ANALYSIS/OPINION:

The Little Sisters of the Poor and the government have filed their final briefs in the longstanding tussle over the administration's contraception mandate. The briefs respond to a highly unusual order from the Supreme Court, issued days after the oral arguments, which asks the parties to consider again whether the government can improve access to contraceptives and abortion-inducing drugs without forcing religious employers to violate their faith. While the parties still aren't seeing eye to eye, the court's order gives hope that it may yet find a solution that works for both parties.

After listening to the oral arguments, one might think the parties are stuck. Solicitor General Donald Verrilli doggedly insisted that women's access to contraceptive coverage must be "seamless" — that is, it must come through the nuns' own health plan. The nuns, understandably, object. They explain that it's one thing for the government to hand out free contraceptives. It's another when the government does so by setting up shop in the Little Sisters' health plan.

If it finds a solution addressing each side's concerns, it may because the court realizes there is more flexibility on the government's side than it has let on. The government's case for why it must hijack the Little Sisters' plan is threadbare.

Before the government can infringe the right to religious exercise (or free speech, for that matter), it must pass the most demanding test in constitutional law. It must prove that enforcing the challenged law against the Little Sisters serves a government interest of the highest order that cannot be accomplished through less restrictive means. These two aspects work in tandem: The narrower the government's claimed interest, the easier it is for the government to bat away alternative suggestions for how it might accomplish that interest.

When applying this test, the court's job is to keep the government honest by measuring the government's claimed interest against the factual record. As professor Michael McConnell has noted, if the government can redefine its interest at will, it can essentially avoid the least restrictive means analysis by baking the means into the alleged compelling interest.

For years, the government has identified its interest as giving women free access to preventive care services. But the solicitor general has now switched gears and conflated the government's interest with the government's chosen means of delivering it. As a result, the government now claims it has a compelling interest in ensuring "seamless" access through a ministry's own health plan.

To bolster this newly fashioned interest, the solicitor general repeatedly told the Supreme Court that it was Congress that insisted on seamlessness. Mr. Verrilli claimed that asking women to sign up for free contraceptive coverage would create "precisely the problem Congress was trying to overcome." He also claimed that "Congress made a judgment" that simply enrolling in a free contraceptive plan would "impose a very significant obstacle resulting in a significantly less use of medically-necessary services."

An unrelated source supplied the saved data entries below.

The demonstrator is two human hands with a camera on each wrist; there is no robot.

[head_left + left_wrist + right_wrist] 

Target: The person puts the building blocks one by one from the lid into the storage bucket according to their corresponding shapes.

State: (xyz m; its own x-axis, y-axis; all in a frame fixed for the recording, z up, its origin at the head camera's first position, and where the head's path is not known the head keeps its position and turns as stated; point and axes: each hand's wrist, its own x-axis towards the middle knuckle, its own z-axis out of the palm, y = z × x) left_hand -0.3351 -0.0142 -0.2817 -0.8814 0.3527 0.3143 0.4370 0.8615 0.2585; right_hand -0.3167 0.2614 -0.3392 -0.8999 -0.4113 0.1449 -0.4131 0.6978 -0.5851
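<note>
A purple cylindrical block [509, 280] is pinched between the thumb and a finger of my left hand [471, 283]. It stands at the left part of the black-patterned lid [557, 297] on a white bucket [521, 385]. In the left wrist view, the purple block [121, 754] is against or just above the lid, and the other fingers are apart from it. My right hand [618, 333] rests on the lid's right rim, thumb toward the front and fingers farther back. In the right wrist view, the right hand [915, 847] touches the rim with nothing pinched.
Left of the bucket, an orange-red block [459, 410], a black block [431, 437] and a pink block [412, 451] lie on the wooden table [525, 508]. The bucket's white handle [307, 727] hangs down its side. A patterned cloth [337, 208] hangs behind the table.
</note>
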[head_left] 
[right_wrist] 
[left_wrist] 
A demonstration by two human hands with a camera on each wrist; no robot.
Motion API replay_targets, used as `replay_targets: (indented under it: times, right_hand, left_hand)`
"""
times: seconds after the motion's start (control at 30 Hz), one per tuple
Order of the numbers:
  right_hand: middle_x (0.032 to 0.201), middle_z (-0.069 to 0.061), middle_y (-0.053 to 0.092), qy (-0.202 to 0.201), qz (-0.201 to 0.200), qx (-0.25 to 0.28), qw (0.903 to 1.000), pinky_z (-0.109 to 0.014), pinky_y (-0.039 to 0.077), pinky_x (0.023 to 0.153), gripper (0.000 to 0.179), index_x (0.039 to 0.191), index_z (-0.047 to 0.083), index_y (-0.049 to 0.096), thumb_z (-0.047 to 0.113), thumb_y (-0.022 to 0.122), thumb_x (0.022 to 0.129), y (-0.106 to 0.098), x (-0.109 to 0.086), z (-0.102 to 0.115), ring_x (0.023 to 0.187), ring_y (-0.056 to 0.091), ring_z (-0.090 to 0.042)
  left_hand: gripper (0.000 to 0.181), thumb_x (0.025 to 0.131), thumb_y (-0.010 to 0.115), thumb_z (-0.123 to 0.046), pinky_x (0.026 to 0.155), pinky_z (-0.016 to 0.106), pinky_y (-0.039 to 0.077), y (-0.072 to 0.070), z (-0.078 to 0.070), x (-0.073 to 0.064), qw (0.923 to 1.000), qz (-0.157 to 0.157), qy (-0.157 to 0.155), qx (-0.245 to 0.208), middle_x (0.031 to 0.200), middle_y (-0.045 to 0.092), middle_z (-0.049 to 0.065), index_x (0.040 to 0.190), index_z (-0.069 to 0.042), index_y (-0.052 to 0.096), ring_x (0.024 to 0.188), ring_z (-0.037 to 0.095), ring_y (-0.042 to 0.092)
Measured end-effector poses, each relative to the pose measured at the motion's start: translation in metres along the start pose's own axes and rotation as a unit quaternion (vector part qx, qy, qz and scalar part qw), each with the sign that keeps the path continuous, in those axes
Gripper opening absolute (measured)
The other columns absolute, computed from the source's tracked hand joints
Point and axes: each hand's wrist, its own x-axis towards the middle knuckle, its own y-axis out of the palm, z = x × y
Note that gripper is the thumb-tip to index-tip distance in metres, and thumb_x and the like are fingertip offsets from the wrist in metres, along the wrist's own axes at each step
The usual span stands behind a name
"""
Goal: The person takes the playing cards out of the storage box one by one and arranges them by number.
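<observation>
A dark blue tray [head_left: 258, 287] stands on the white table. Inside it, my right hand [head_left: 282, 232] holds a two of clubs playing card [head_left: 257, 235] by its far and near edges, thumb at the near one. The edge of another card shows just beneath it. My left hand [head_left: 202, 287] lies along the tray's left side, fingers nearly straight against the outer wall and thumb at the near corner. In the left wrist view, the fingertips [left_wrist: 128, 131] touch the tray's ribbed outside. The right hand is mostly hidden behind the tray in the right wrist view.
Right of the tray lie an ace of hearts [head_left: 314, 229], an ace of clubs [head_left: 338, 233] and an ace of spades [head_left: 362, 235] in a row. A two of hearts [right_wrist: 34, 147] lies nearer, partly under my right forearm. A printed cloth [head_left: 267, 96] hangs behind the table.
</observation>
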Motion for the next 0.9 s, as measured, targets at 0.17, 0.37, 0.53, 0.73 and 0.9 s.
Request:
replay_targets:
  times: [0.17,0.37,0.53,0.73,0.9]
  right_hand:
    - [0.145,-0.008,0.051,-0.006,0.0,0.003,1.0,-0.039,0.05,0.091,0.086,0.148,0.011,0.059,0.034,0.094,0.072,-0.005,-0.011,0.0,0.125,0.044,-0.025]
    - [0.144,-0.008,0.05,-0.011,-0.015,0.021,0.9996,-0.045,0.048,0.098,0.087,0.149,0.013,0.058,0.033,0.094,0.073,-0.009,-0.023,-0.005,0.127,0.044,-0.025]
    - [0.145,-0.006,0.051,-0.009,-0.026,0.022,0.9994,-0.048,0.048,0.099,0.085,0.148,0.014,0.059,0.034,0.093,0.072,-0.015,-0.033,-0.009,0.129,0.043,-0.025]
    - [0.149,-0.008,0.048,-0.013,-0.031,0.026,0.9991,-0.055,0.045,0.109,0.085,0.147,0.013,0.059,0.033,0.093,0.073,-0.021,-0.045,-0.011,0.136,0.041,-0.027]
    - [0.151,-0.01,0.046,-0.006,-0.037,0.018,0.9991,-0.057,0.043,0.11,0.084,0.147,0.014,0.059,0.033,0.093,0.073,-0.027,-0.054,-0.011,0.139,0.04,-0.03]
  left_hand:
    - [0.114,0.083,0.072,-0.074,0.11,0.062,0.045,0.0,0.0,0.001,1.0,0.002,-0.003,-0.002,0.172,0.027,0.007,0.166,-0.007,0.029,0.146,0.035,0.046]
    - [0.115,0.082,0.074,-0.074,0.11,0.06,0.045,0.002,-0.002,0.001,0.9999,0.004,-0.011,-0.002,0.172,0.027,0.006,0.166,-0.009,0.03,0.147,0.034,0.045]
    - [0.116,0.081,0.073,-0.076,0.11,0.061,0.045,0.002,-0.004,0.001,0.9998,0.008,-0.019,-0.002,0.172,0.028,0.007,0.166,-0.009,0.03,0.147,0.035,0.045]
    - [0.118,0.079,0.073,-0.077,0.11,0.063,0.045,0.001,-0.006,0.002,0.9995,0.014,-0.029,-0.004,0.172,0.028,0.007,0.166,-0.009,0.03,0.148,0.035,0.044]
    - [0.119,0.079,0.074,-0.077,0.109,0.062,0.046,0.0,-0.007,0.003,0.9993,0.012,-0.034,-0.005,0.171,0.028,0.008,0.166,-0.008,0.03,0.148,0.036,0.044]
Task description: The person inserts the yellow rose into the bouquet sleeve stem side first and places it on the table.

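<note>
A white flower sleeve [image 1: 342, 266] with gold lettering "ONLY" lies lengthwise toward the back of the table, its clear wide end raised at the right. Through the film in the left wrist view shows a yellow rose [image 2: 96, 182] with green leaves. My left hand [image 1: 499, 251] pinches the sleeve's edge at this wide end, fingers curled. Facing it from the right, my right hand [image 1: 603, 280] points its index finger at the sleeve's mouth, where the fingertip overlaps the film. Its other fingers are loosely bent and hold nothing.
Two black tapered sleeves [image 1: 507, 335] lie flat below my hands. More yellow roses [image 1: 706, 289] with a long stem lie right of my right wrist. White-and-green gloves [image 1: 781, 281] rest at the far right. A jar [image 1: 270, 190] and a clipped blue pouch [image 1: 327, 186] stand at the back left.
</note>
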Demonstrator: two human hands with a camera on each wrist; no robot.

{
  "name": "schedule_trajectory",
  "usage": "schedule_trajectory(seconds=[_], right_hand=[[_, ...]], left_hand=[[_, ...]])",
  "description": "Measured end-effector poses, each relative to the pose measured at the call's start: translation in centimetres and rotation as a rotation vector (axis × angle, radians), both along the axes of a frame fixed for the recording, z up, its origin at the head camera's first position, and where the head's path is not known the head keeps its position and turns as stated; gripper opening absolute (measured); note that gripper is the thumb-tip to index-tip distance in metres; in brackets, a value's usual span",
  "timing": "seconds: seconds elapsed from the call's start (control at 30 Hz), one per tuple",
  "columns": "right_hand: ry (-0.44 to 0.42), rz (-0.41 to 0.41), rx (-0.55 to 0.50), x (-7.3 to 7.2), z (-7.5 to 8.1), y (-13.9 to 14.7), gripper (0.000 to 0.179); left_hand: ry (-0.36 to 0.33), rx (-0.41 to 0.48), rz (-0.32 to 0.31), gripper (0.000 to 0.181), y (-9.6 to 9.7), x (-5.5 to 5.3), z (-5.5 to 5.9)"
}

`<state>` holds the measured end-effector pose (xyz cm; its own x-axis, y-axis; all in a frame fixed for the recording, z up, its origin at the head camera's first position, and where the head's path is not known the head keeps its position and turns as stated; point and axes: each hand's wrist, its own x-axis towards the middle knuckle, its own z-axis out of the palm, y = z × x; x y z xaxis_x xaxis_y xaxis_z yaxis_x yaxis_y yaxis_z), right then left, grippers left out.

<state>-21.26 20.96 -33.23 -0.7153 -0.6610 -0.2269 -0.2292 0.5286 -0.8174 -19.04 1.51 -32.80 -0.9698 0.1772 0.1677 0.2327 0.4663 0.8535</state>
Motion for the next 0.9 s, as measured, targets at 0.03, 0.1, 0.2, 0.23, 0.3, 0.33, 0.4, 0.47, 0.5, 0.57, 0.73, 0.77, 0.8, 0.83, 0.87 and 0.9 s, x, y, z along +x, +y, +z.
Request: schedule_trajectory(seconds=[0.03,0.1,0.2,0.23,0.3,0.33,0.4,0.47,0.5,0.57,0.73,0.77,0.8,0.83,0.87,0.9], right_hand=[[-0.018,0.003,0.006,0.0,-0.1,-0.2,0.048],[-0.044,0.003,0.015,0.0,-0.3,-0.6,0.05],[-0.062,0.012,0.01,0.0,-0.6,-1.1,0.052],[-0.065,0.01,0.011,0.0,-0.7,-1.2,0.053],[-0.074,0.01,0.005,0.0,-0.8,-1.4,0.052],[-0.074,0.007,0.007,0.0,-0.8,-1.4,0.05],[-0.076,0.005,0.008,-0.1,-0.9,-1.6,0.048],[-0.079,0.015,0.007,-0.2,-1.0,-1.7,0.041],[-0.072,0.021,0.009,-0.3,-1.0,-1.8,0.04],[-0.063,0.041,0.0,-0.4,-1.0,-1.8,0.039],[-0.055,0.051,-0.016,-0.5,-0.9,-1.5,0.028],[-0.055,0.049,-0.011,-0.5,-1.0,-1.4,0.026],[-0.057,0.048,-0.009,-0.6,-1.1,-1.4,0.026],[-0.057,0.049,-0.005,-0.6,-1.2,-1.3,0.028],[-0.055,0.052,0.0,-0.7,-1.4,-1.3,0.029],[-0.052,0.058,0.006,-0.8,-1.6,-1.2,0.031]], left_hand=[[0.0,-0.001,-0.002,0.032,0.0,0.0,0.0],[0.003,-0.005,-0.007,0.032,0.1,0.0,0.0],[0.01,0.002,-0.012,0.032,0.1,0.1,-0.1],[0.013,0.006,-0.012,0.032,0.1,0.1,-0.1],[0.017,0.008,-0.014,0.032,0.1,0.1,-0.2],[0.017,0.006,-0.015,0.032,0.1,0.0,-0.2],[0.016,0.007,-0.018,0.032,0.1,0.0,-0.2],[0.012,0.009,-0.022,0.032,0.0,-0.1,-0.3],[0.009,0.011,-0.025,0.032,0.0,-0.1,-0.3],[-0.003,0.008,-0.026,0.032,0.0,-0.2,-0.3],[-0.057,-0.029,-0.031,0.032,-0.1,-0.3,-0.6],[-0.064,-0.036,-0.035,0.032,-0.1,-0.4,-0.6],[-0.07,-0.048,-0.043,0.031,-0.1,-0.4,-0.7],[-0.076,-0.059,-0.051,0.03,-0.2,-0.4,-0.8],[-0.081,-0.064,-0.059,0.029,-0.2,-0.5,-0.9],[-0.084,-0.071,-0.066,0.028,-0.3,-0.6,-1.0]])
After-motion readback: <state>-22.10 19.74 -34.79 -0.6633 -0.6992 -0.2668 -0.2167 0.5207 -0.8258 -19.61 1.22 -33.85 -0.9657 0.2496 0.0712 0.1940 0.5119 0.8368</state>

But Congress did nothing of the sort. The text of the Women's Health Amendment doesn't say this. And the senators who spoke in the amendment's favor agreed that it was focused on one problem: cost. Co-sponsoring Sen. Barbara Boxer, A California Democrat, predicted the amendment would save the lives of "countless" women "who would otherwise forgo preventive health care because of high copays and expensive deductibles." Sen. Harry Reid, a Nevada Democrat, similarly stated that the "only reason women are putting off going to the doctor is because, in our broken health care system, it simply costs too much to stay healthy."

The Institute of Medicine, the group that actually developed the contraceptive requirement, was also focused on cost, not "seamlessness." Its final report cites several studies that explore the relationship between cost and women's use of preventive care services, but it nowhere even suggests what the government is now proposing was its compelling interest. To the contrary, the report cites with approval the government's efforts to expand contraceptive coverage through Medicaid and Title X, both of which require women to enroll.

The Little Sisters' final brief points out that the government's position "suffers from a healthy dose of revisionist history." Thankfully, it seems the justices are skeptical of the government's "seamless" argument as well. This makes sense since the government has simply not shown that offering government payments for contraceptives or providing access through government exchanges would frustrate the goals that Congress had in mind.

Given these facts, it should not be hard for the court, aided by the parties' supplemental briefing, to identify a solution that honors both congressional intent and the Little Sisters' conscience. Rejecting the government's "seamlessness" argument would help settle this lengthy conflict and would avoid diluting the compelling interest test, a move that would make it easier for the government to override other civil liberties in the future.